Work to be completed: Your copy should start at the line with "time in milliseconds" and end at the line with "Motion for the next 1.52" in the data below. Transcribe only those lines, exactly, pictures excluded.

(Data records)
::::::

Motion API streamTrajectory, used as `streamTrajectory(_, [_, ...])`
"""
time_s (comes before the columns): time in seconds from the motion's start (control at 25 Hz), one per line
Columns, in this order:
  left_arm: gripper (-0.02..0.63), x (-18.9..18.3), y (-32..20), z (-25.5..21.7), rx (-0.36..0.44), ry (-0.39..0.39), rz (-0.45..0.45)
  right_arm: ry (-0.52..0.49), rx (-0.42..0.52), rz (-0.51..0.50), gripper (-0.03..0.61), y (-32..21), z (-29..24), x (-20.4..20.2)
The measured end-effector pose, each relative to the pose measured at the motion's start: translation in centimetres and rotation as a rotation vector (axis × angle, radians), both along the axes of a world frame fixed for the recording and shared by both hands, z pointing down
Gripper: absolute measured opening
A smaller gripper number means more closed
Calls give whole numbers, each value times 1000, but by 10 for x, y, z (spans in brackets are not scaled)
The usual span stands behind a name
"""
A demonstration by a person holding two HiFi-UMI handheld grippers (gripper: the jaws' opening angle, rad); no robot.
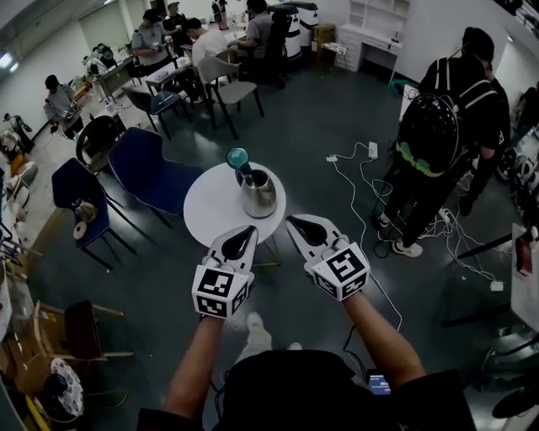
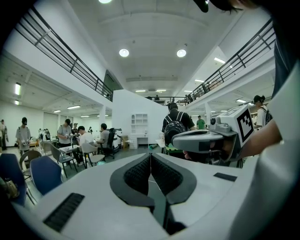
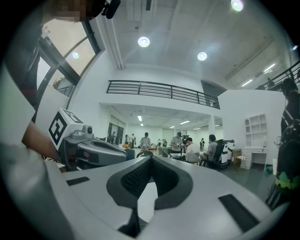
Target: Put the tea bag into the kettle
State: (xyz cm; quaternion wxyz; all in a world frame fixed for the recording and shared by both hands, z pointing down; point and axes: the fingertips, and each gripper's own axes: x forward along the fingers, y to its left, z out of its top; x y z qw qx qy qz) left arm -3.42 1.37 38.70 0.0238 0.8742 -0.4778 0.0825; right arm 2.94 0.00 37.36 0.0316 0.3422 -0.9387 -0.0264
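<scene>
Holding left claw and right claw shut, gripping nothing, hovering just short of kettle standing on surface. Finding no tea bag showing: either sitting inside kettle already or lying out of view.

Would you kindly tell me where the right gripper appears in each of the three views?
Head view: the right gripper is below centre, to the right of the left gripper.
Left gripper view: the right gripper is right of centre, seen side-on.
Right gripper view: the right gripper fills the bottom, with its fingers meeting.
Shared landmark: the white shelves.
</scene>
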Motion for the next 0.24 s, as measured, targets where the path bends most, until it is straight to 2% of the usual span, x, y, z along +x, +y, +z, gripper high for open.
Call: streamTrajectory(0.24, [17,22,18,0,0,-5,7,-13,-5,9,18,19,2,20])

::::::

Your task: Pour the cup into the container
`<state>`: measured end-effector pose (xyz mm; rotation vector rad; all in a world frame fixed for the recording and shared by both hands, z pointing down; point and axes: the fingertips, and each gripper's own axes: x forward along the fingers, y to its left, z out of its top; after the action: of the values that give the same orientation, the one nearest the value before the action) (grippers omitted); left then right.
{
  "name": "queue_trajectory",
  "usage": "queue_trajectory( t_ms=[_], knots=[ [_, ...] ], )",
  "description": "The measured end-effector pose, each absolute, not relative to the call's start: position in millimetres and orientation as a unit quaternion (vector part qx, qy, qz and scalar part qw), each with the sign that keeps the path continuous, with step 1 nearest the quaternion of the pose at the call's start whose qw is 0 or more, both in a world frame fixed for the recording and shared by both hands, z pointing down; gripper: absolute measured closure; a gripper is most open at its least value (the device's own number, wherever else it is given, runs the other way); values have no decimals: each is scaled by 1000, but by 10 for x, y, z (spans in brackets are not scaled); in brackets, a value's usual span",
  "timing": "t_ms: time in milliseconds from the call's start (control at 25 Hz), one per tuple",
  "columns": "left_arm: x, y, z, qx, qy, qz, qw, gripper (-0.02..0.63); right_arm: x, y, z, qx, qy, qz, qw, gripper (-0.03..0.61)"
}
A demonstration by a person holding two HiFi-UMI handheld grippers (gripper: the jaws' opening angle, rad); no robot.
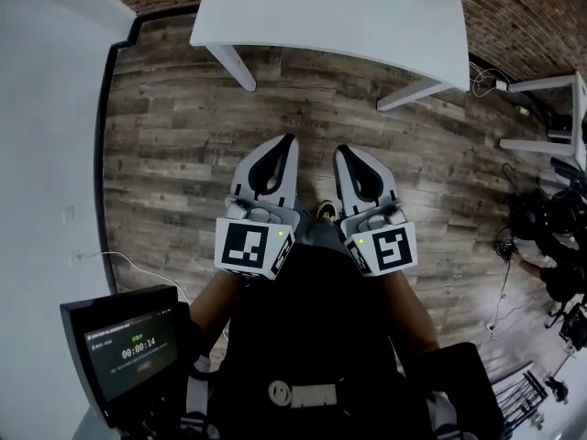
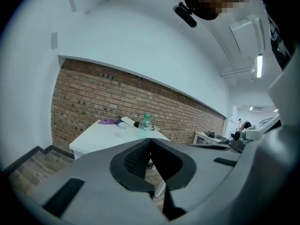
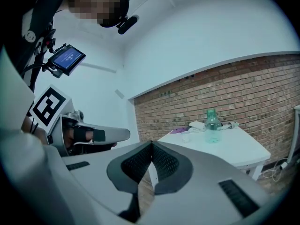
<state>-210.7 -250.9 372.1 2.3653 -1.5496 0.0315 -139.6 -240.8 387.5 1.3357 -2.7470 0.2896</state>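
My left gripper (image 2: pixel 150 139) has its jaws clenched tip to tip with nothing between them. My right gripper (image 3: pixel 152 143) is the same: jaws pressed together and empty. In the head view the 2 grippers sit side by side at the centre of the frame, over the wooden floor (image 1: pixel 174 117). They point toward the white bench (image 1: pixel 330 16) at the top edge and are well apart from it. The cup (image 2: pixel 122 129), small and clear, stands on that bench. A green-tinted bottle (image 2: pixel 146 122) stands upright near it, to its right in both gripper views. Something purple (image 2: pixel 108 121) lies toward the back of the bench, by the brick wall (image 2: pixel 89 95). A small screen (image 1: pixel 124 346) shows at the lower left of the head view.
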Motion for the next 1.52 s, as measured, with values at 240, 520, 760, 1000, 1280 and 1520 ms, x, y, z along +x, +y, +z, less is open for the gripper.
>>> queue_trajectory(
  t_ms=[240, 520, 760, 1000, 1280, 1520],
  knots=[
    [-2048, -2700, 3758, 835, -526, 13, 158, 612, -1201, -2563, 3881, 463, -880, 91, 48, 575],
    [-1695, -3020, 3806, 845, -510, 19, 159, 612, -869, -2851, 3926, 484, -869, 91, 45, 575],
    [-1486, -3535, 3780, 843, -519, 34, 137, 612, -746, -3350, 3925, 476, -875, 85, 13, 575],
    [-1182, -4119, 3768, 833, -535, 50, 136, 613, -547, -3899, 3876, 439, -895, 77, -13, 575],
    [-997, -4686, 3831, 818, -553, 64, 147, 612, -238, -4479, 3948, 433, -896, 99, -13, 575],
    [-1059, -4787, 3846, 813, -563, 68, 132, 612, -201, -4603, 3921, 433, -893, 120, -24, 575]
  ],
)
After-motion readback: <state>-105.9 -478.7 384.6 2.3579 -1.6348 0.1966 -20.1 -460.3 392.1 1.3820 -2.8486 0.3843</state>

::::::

Answer to the problem:
  "timing": "t_ms: time in milliseconds from the call's start (control at 25 Hz), one per tuple",
  "columns": "left_arm: x, y, z, qx, qy, qz, qw, gripper (-0.02..0.63); right_arm: x, y, z, qx, qy, qz, qw, gripper (-0.03..0.61)"
}
A demonstration by a person holding two HiFi-UMI handheld grippers (gripper: the jaws' opening angle, rad); no robot.
<state>-210.7 -250.9 372.1 2.3653 -1.5496 0.0315 -139.6 -240.8 387.5 1.3357 -2.7470 0.2896</state>
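My left gripper (image 2: pixel 150 139) has its jaws clenched tip to tip with nothing between them. My right gripper (image 3: pixel 152 143) is the same: jaws pressed together and empty. In the head view the 2 grippers sit side by side at the centre of the frame, over the wooden floor (image 1: pixel 174 117). They point toward the white bench (image 1: pixel 330 16) at the top edge and are well apart from it. The cup (image 2: pixel 122 129), small and clear, stands on that bench. A green-tinted bottle (image 2: pixel 146 122) stands upright near it, to its right in both gripper views. Something purple (image 2: pixel 108 121) lies toward the back of the bench, by the brick wall (image 2: pixel 89 95). A small screen (image 1: pixel 124 346) shows at the lower left of the head view.
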Motion for the next 1.52 s, as measured, with values at 240, 520, 760, 1000, 1280 and 1520 ms, x, y, z along +x, +y, +z, less is open for the gripper.

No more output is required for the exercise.